● Brief: Up to and including the line with "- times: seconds", restate the material below word for word, beginning with its first line.
++++
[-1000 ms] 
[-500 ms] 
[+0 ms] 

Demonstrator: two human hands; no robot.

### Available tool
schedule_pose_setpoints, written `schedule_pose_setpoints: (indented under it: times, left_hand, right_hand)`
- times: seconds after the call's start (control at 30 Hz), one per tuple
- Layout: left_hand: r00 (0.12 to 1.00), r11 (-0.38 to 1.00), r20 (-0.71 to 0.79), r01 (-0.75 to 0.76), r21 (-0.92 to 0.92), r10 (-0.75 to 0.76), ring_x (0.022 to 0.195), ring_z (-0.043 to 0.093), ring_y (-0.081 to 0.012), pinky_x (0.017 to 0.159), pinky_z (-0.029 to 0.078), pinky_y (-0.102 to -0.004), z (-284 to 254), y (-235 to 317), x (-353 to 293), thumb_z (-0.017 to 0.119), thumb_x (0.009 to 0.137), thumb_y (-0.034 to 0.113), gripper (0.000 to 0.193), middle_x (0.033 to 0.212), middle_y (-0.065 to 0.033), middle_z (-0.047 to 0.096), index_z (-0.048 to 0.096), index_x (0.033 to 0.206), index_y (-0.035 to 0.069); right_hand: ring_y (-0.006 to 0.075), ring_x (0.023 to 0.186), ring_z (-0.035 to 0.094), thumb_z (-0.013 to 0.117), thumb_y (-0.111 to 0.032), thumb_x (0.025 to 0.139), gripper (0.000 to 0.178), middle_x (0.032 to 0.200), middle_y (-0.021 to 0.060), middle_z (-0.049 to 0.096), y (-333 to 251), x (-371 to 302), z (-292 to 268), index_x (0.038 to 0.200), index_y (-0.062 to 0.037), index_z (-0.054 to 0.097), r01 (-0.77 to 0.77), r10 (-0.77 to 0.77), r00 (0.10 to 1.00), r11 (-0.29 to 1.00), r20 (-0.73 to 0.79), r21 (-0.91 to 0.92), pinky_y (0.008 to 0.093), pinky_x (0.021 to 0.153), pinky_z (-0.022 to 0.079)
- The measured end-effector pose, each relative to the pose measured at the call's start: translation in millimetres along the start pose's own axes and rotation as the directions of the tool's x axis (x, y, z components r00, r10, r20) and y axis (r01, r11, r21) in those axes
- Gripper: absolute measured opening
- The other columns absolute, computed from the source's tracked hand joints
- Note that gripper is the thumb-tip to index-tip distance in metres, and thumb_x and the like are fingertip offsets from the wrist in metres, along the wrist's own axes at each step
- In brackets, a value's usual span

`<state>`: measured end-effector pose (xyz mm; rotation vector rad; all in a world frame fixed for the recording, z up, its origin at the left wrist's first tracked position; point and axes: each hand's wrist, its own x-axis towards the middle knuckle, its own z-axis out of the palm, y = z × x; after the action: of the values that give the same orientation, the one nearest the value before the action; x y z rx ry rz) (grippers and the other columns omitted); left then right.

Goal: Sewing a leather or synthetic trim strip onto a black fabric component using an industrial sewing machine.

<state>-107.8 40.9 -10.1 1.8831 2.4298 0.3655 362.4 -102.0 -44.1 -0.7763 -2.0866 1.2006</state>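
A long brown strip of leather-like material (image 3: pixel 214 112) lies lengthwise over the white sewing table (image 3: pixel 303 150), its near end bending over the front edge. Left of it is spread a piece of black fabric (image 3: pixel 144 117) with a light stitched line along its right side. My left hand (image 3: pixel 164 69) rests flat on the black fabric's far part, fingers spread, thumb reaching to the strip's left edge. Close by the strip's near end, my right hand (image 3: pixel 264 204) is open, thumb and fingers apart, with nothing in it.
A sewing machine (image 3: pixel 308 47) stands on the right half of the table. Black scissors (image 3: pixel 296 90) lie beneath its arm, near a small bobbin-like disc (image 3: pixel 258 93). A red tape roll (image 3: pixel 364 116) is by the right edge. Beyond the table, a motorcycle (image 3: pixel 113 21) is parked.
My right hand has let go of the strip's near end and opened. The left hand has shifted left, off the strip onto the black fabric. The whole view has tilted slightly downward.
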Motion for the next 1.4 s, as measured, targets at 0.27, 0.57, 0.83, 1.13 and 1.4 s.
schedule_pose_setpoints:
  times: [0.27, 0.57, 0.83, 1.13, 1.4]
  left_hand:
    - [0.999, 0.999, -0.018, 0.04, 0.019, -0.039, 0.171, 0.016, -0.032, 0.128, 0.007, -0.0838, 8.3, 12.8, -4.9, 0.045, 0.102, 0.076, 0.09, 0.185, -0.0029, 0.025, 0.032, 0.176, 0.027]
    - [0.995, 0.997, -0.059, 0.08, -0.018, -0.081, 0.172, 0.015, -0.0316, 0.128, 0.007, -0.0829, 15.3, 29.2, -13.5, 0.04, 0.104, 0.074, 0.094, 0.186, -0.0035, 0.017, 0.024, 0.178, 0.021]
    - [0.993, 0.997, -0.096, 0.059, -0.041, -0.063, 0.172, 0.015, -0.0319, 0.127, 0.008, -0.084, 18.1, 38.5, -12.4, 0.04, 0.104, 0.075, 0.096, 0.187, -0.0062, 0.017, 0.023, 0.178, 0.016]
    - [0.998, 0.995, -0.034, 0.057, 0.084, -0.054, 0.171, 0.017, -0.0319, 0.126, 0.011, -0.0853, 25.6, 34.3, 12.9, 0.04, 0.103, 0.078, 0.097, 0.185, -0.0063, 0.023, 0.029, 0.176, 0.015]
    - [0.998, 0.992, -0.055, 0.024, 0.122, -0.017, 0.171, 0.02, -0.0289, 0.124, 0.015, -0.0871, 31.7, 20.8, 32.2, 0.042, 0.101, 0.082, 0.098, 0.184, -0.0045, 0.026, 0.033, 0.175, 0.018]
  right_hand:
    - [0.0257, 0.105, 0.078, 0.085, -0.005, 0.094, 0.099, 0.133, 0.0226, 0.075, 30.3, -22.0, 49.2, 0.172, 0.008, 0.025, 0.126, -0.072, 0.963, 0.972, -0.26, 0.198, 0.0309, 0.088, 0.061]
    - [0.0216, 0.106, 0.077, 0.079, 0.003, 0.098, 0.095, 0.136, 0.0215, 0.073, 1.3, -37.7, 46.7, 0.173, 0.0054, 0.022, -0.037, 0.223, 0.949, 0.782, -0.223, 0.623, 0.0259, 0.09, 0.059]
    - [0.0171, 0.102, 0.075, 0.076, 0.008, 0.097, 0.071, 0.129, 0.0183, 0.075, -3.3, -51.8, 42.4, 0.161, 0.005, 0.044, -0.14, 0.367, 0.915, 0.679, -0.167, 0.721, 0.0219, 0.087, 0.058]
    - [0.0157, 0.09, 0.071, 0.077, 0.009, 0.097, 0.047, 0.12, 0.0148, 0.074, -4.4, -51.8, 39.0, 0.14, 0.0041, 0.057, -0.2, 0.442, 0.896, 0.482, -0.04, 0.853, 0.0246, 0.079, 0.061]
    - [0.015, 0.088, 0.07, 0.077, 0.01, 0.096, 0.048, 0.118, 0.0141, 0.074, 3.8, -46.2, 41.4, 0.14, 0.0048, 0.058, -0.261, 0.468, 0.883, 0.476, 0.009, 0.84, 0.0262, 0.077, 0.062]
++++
● Solution to this task:
[-1000 ms] 
[-500 ms] 
[+0 ms] 

Demonstrator: two human hands; no robot.

### Available tool
schedule_pose_setpoints, written `schedule_pose_setpoints: (indented under it: times, left_hand, right_hand)`
- times: seconds after the call's start (control at 30 Hz), one per tuple

No more output is expected.